• Task item: Would you repeat exactly the part of the listing below that runs from the line containing "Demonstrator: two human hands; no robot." down to the line containing "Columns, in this", inclusive, and nothing else?

• Record extracts:
=== Section Start ===

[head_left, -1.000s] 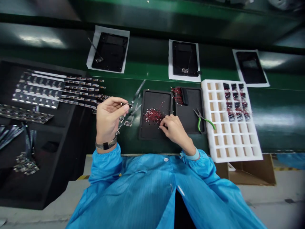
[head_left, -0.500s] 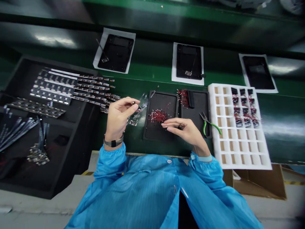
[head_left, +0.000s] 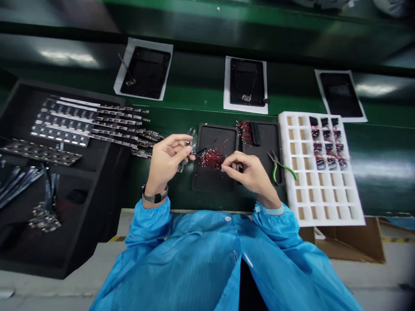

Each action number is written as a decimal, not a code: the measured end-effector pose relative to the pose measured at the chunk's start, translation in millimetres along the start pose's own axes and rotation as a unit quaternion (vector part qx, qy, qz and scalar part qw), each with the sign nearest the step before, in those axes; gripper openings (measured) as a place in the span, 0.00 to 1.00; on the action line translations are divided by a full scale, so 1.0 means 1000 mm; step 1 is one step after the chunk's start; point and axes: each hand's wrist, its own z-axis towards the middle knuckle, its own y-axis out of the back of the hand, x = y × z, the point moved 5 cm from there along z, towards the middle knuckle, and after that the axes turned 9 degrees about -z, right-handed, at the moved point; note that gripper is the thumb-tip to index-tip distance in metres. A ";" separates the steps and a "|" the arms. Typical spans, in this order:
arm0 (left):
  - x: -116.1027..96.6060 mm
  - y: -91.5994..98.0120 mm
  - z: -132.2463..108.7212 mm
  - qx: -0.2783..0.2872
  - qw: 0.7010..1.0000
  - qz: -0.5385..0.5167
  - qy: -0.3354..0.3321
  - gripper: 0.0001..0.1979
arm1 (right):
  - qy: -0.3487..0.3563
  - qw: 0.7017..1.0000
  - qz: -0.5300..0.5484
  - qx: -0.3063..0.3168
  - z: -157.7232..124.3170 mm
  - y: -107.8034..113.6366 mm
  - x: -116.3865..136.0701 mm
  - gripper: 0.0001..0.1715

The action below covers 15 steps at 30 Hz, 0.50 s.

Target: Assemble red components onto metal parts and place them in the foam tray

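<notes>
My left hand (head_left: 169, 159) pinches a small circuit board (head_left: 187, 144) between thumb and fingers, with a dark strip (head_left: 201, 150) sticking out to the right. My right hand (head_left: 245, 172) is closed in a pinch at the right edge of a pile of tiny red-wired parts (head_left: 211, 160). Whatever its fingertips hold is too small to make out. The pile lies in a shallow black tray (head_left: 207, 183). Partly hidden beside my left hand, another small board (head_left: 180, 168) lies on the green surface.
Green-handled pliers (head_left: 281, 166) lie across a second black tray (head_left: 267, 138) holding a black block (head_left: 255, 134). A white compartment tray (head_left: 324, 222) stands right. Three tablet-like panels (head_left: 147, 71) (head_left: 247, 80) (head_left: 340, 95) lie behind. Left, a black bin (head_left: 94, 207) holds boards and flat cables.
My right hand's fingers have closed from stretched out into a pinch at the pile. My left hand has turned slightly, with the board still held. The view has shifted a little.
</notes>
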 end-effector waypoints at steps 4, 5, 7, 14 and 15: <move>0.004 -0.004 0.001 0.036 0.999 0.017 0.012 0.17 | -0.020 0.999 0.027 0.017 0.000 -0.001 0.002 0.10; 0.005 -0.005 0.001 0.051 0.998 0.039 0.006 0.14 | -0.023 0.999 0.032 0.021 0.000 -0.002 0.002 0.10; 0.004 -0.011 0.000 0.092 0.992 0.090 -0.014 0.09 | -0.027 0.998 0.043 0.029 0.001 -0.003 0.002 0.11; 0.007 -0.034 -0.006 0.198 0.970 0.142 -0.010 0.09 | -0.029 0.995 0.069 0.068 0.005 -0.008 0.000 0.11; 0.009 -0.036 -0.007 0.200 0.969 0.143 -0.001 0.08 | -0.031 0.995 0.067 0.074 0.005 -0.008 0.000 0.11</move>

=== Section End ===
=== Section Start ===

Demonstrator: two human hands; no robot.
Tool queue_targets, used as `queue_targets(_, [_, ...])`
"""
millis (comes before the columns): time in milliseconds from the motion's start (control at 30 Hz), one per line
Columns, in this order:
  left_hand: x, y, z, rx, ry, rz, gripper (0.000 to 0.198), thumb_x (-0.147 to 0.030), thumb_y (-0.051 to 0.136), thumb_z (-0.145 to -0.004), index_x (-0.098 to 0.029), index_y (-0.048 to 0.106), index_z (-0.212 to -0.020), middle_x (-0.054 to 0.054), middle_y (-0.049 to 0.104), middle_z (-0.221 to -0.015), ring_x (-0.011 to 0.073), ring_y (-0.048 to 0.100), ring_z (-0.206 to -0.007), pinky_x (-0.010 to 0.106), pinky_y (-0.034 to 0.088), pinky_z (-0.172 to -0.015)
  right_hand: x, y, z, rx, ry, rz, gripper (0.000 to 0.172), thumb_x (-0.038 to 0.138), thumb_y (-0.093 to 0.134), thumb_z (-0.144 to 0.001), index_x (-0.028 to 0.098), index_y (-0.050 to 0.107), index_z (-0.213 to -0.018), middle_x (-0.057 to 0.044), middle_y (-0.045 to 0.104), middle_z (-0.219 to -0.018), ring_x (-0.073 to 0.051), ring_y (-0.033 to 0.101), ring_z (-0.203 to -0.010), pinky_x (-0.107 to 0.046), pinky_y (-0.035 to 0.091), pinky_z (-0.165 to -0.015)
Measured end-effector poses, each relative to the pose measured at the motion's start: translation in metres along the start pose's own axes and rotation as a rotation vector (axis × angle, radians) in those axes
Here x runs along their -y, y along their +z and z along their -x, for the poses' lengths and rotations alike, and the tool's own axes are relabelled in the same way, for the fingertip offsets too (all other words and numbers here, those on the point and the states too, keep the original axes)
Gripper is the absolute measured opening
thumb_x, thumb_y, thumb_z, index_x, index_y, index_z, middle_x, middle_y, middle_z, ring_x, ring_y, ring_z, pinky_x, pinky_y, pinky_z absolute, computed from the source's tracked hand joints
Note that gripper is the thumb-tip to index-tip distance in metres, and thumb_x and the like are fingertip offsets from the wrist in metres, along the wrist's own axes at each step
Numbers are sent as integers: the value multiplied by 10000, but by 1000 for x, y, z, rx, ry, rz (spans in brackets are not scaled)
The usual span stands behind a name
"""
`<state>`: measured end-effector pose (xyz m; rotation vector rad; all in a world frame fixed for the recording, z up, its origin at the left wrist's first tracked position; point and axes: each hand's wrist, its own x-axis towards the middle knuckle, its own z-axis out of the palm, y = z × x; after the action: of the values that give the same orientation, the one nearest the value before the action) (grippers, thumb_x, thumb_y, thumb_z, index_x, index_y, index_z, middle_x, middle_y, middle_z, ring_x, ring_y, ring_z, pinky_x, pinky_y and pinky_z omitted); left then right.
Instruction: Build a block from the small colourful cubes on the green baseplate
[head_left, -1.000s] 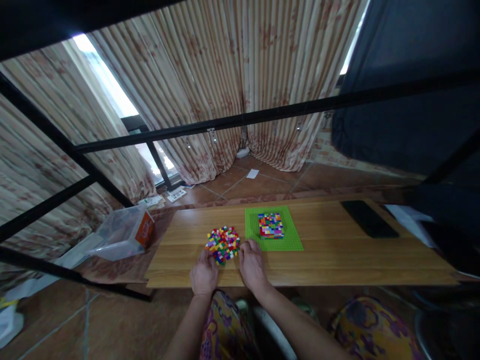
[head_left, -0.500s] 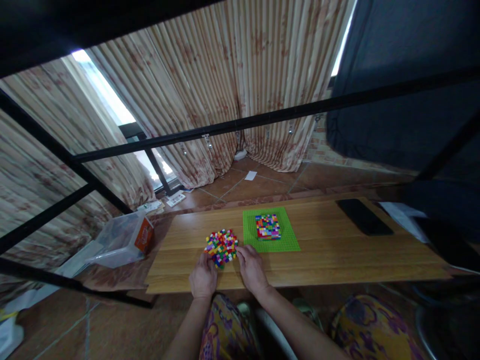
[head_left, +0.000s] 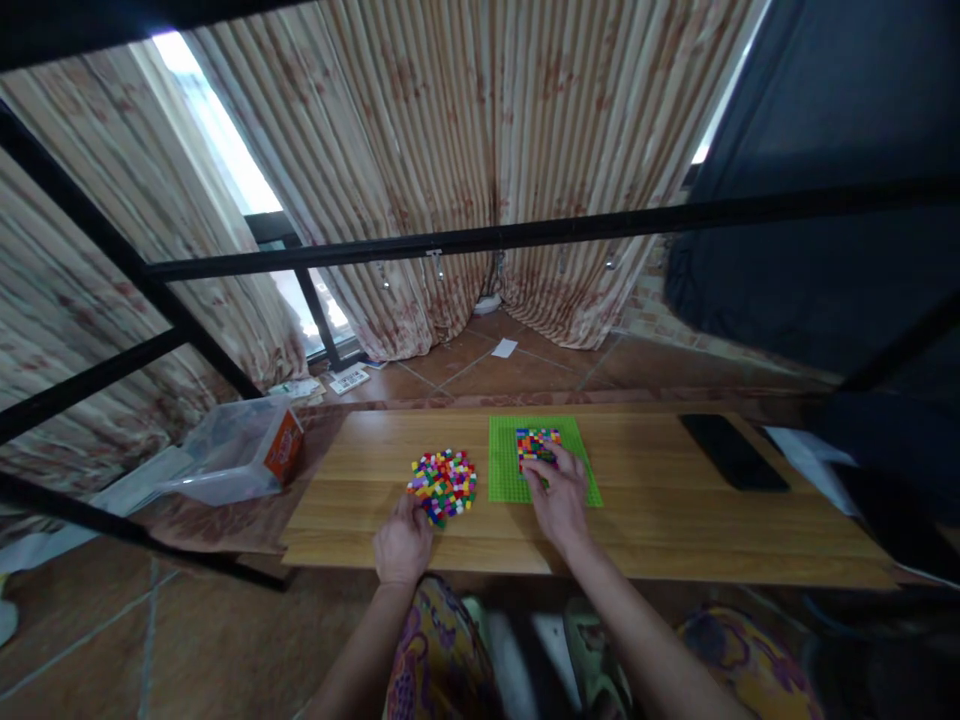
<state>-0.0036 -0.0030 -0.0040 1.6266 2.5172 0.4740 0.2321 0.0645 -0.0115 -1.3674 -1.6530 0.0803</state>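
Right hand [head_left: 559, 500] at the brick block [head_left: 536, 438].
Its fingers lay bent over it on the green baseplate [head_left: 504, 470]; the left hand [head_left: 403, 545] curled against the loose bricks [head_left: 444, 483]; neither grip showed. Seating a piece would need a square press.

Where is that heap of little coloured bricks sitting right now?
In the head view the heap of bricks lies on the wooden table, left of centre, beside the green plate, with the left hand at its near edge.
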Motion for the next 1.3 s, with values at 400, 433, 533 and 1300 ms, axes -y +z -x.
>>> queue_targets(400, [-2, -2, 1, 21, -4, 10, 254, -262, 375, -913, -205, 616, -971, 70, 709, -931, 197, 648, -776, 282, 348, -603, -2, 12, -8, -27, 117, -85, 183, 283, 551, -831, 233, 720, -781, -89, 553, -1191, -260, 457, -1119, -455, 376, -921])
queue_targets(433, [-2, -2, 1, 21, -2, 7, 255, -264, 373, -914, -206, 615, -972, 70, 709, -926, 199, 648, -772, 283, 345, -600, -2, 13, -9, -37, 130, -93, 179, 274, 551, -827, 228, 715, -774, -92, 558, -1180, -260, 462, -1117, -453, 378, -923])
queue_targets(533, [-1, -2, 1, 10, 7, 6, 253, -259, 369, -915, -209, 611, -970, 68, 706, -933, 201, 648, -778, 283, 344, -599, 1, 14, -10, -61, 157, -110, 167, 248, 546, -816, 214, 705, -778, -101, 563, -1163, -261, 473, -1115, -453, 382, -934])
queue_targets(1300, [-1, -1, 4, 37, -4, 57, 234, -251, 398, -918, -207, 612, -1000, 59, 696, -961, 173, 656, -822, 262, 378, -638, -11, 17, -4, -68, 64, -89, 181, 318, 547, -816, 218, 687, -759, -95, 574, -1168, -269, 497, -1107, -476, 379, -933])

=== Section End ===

• Problem solution:
Demonstrator: two human hands; no robot.
Tool queue_targets, used as `queue_targets(_, [_, ...])`
"""
millis (comes before the columns): time in milliseconds from the motion's start (control at 30 Hz), one per line
Columns, in this order:

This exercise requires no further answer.